### Directions for this task
Only the lines from the start of the data through the line containing "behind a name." should be written out, exactly as they are, with both ends included and the pictures left out.

Information provided section start

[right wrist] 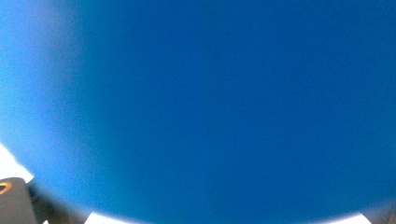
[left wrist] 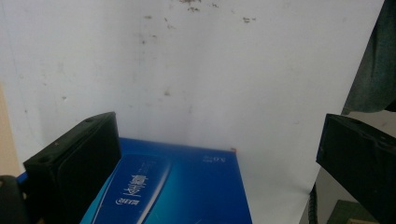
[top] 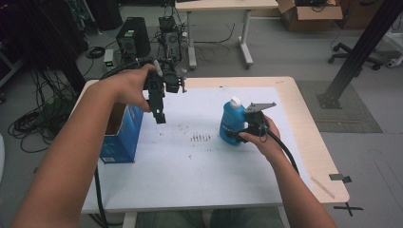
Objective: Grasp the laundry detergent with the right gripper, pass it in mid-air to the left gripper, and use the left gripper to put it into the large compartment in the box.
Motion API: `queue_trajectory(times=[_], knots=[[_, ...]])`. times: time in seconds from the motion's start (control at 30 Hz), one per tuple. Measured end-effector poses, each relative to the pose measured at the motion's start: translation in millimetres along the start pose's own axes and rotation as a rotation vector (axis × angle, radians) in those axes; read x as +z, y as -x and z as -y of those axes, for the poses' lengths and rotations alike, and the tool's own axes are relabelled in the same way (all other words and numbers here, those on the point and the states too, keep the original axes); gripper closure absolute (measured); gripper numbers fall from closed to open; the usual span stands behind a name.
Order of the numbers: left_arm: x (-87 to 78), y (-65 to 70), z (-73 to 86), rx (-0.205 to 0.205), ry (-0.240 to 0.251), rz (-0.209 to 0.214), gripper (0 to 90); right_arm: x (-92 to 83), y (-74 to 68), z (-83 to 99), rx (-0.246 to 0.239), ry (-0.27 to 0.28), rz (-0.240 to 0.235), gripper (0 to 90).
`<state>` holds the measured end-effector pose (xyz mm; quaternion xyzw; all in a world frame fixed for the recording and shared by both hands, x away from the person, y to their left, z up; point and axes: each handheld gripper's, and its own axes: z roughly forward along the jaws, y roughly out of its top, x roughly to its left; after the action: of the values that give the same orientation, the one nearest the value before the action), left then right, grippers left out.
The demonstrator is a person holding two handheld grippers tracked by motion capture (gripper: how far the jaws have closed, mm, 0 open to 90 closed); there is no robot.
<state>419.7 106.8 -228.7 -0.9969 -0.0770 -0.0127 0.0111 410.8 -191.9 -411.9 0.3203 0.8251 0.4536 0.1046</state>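
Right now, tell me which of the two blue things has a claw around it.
The blue bottle with the white cap, standing upright right of centre: the right claw grips its side. The open blue box sits untouched at the left edge.

A blue bottle (top: 231,124) with a white cap (top: 235,101) is standing right of the blue box (top: 122,134), which is carrying white lettering. Between them the white table sheet (top: 190,166) is showing dark speckles, and both grippers are showing black
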Motion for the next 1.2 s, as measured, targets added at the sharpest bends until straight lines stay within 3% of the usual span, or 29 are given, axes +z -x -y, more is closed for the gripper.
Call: queue_trajectory(times=[0.4, 0.8, 1.2], knots=[[-0.3, 1.7, 4.5, -0.007, 0.001, 0.001, 0.2, 2.0, 2.2, 1.3, 0.030, 0.053, 0.015, 1.8], [0.1, 1.4, 3.2, -0.002, 0.005, 0.001, 0.2, 1.6, -0.4, 4.9, 0.010, 0.091, 0.053, 6.5], [-0.4, 1.5, 4.6, -0.004, 0.001, 0.000, 0.2, 3.3, -3.2, 5.4, 0.003, 0.100, 0.058, 12.3]])
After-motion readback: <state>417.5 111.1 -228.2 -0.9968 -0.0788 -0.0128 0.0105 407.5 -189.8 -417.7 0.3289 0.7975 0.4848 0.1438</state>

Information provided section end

### Exercise result
[right wrist] 
[left wrist] 
[top] 
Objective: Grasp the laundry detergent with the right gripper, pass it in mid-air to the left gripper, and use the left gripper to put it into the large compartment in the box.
Motion API: `queue_trajectory(times=[_], knots=[[_, ...]])`. times: time in seconds from the motion's start (control at 30 Hz), one per tuple. Measured end-effector poses, each relative to the pose measured at the motion's start: translation in millimetres along the start pose's own axes and rotation as a rotation vector (axis × angle, radians) in those axes; read x as +z, y as -x and z as -y of those axes, for the poses' lengths and rotations alike, and the tool's own axes are relabelled in the same way (all other words and numbers here, those on the point and the states too, keep the original axes); gripper closure absolute (measured); gripper numbers fall from closed to open; the usual span stands behind a name.

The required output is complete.